Connie gasped. “Oh my God.”
“I’m sure I’m wrong. I mean, like I said before, there’s no reason the killer should be someone I know. It’s not like there are rules. But just be safe, okay? I’ll be back soon enough.”
“Are you sure about seeing your dad?” she asked again as they enfolded each other in a hug.
“You’re the one who said I should do this. Remember? Back when this all started.”
“I was talking about you getting closure from him, not opening up old wounds.”
“There’s no such thing as closure when it comes to Dear Old Dad. But maybe I can learn something, or get some kind of information out of him. Something that will save the next victim. Something to stop the Impressionist.”
“Do you really think so?”
He hated to smash her hope to bits, but he had to be honest. “No, not really. But I have to at least try.”
Wammaket State Penitentiary rose against the horizon like a cement factory from hell. Two concentric fences ten feet high surrounded the property, topped by razor-sharp loops of concertina wire that sparkled prettily and dangerously in the sunlight. A year earlier, some prisoners on an outdoor work detail had started a brushfire, and the building’s exterior still bore streaks and leaping shadows charred into its surface, giving it a mottled, medieval appearance.
Even with the siren going and Hanson ignoring every speed limit to indulge his inner Andretti, it had taken them almost two hours to get to Wammaket from Lobo’s Nod. There were no closer prisons that could handle an inmate of Billy Dent’s caliber.
Billy had cut several deals with the prosecutors.
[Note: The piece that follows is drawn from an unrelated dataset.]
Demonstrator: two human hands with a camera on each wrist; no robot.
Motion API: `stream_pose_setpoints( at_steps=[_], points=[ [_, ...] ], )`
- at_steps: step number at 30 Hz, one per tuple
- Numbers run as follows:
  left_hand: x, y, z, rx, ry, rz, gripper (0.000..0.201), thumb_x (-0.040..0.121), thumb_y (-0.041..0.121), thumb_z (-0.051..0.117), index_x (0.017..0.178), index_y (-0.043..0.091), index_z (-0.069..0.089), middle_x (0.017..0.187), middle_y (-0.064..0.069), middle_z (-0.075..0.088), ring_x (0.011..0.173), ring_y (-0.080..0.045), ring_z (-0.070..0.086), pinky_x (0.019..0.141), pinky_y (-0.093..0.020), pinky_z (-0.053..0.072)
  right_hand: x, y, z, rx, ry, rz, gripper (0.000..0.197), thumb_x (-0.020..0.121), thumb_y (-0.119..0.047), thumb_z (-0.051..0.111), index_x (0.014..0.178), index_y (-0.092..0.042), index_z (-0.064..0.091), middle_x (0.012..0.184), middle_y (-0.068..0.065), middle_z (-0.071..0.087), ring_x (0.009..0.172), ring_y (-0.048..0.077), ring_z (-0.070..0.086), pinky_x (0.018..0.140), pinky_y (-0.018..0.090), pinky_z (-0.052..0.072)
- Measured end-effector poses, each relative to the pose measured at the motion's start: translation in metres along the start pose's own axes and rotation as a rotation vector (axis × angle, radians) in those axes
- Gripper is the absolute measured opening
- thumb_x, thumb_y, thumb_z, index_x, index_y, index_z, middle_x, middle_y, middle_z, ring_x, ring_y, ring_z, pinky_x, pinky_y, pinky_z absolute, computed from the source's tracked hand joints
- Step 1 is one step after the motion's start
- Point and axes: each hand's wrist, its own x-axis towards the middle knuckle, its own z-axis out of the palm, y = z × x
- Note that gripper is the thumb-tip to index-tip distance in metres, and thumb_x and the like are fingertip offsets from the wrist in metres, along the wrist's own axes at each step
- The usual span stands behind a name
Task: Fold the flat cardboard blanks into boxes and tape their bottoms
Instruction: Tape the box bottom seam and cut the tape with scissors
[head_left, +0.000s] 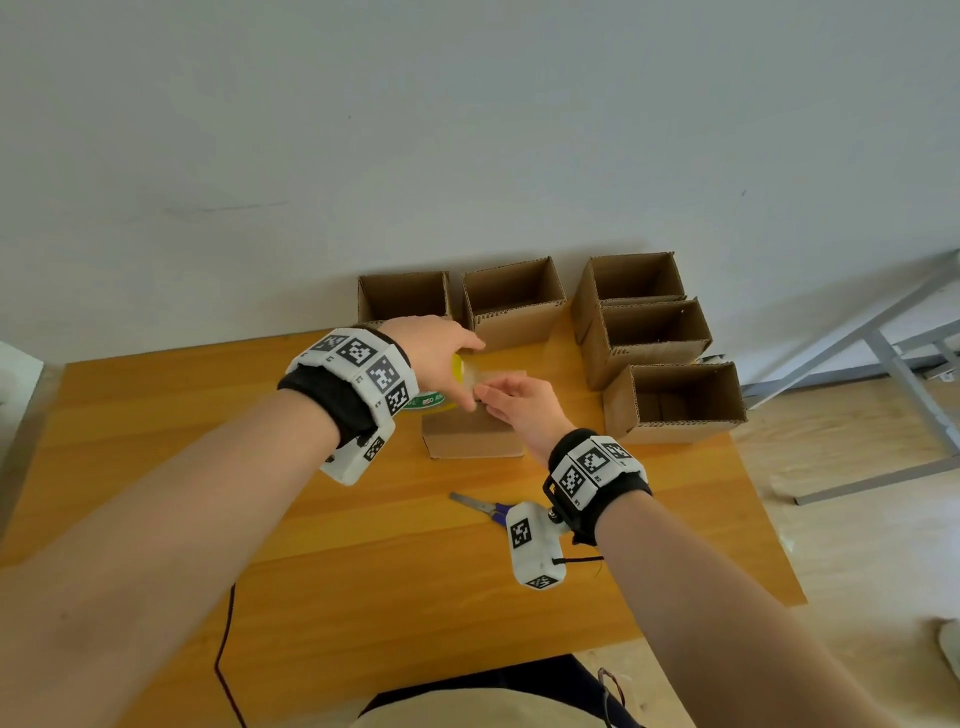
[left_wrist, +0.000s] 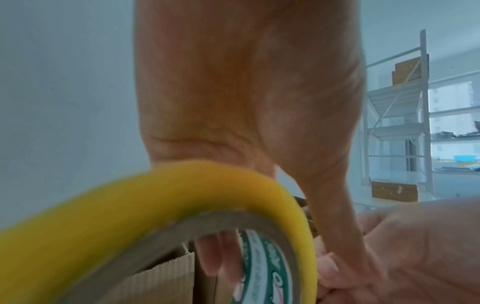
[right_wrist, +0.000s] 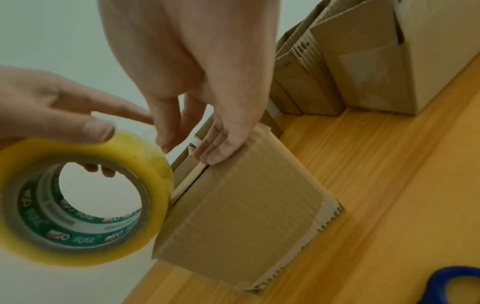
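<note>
A folded cardboard box (head_left: 467, 441) stands bottom-up in the middle of the wooden table (head_left: 337, 551). My left hand (head_left: 441, 348) grips a yellow roll of clear tape (head_left: 458, 370) just above the box's far left edge, thumb on the rim (right_wrist: 96, 129) and fingers through the core (left_wrist: 215, 253). My right hand (head_left: 506, 402) lies on the box (right_wrist: 246, 205); its straight fingers (right_wrist: 221, 152) press near the flap seam, where clear tape shows. Its thumb and forefinger hang close to the tape roll (right_wrist: 78, 195). Whether they pinch the tape end is hidden.
Several open-topped boxes (head_left: 511, 306) (head_left: 649, 338) (head_left: 675, 402) line the table's back and right side by the wall. Blue-handled scissors (head_left: 480, 505) lie just in front of the taped box. A grey metal frame (head_left: 883, 343) stands on the floor to the right.
</note>
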Motion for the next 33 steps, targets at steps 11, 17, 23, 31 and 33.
stream_pose_setpoints(
  at_steps=[11,17,23,31,33],
  points=[
    [-0.031,-0.035,0.073,-0.531,0.675,-0.262,0.070,0.076,0.015,0.075,0.135,0.019,0.038,0.131,-0.006,0.048,0.111,-0.021,0.054,0.082,-0.028,0.048,0.003,0.004,-0.004,0.101,0.030,0.063,0.008,0.090,-0.011,0.061,0.084,-0.009,0.064,0.086,0.005,0.065,0.089,0.015,0.060,0.094,0.031,0.050],
    [-0.028,-0.024,0.103,-1.094,0.545,-0.584,0.031,0.081,0.043,0.068,0.079,0.013,0.060,0.079,-0.007,0.062,0.075,-0.025,0.061,0.053,-0.026,0.042,0.003,0.009,-0.003,0.048,0.075,0.074,0.009,0.086,-0.017,0.067,0.079,-0.012,0.065,0.085,0.009,0.065,0.090,0.021,0.059,0.096,0.041,0.048],
    [-0.022,-0.019,0.103,-1.416,0.494,-0.492,0.010,0.092,0.020,0.059,0.090,0.011,0.061,0.100,-0.011,0.065,0.070,-0.023,0.067,0.082,-0.043,0.055,0.001,0.009,-0.007,0.098,0.043,0.045,0.012,0.090,-0.012,0.062,0.078,-0.012,0.060,0.084,0.008,0.063,0.092,0.020,0.059,0.095,0.037,0.049],
    [-0.020,-0.047,0.095,-1.401,0.727,-0.572,0.031,0.092,0.006,0.055,0.119,0.010,0.041,0.105,-0.010,0.056,0.081,-0.029,0.066,0.078,-0.048,0.057,0.001,0.003,-0.014,0.329,-0.003,0.102,0.012,0.099,-0.007,0.042,0.092,-0.006,0.051,0.109,0.016,0.062,0.105,0.022,0.062,0.096,0.032,0.049],
    [-0.021,-0.052,0.096,-1.467,0.746,-0.596,0.033,0.092,0.009,0.055,0.123,0.008,0.041,0.109,-0.010,0.056,0.081,-0.024,0.064,0.081,-0.043,0.056,0.002,0.003,-0.014,0.359,0.003,0.113,0.013,0.099,-0.005,0.041,0.090,-0.006,0.050,0.110,0.020,0.061,0.106,0.025,0.062,0.096,0.033,0.049]
  ],
)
Most of them had to do with keeping the state or federal government from injecting a lethal dose of chemicals into his bloodstream as due punishment for his crimes. But his last deal had guaranteed that he would serve his time—and die behind bars of old age—at Wammaket, the closest penitentiary to Lobo’s Nod. “So my boy can visit,” he’d told the lawyers.
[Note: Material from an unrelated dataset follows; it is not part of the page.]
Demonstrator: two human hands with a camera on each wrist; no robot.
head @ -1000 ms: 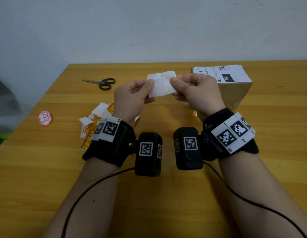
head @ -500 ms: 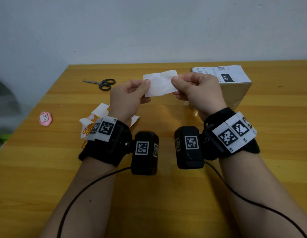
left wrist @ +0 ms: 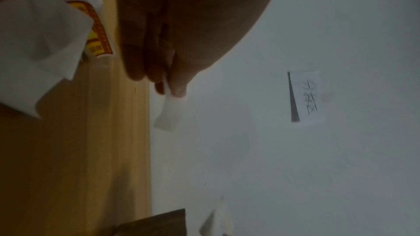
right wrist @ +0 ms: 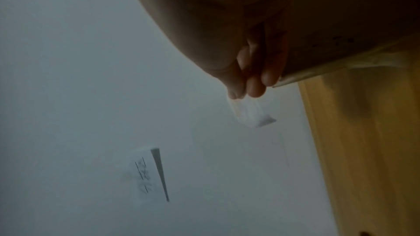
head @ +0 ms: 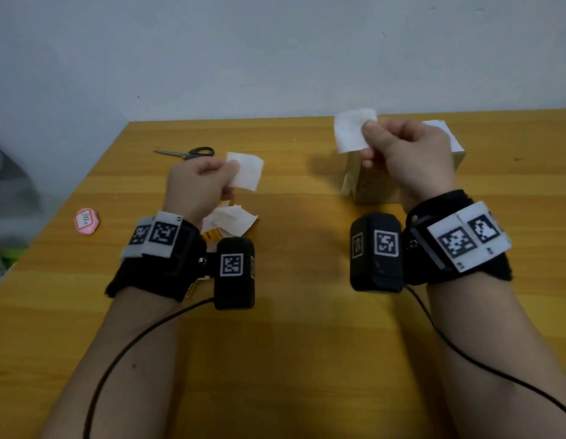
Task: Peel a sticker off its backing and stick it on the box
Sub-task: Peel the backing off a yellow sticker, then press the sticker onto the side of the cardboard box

Jazz hadn’t bothered. And now…
“So,” Hanson said, speaking for the first time since they’d left G. William’s office. Wammaket loomed ahead of them, growing larger. “So. Uh.”
Jazz was in no mood for small talk. “Want to join me?” he asked Hanson.
“Jesus, no!” the deputy blurted out. Then he recovered and said, “Uh, I mean, that’s probably not a good idea.”
Outside the penitentiary, a group of three people—two women and a man—stood together, hoisting protest signs and stomping their feet rhythmically. As Hanson pulled the cruiser closer, Jazz realized that the signs and the trio’s matching T-shirts all said the same thing:
FREE BILLY DENT!
So. Here were the lunatics who thought Billy had been framed, his confessions coerced. Jazz had read about them on the Internet, but he’d never actually seen any of them. It was a nationwide movement, apparently. Jazz was grateful they could only muster three morons at a time.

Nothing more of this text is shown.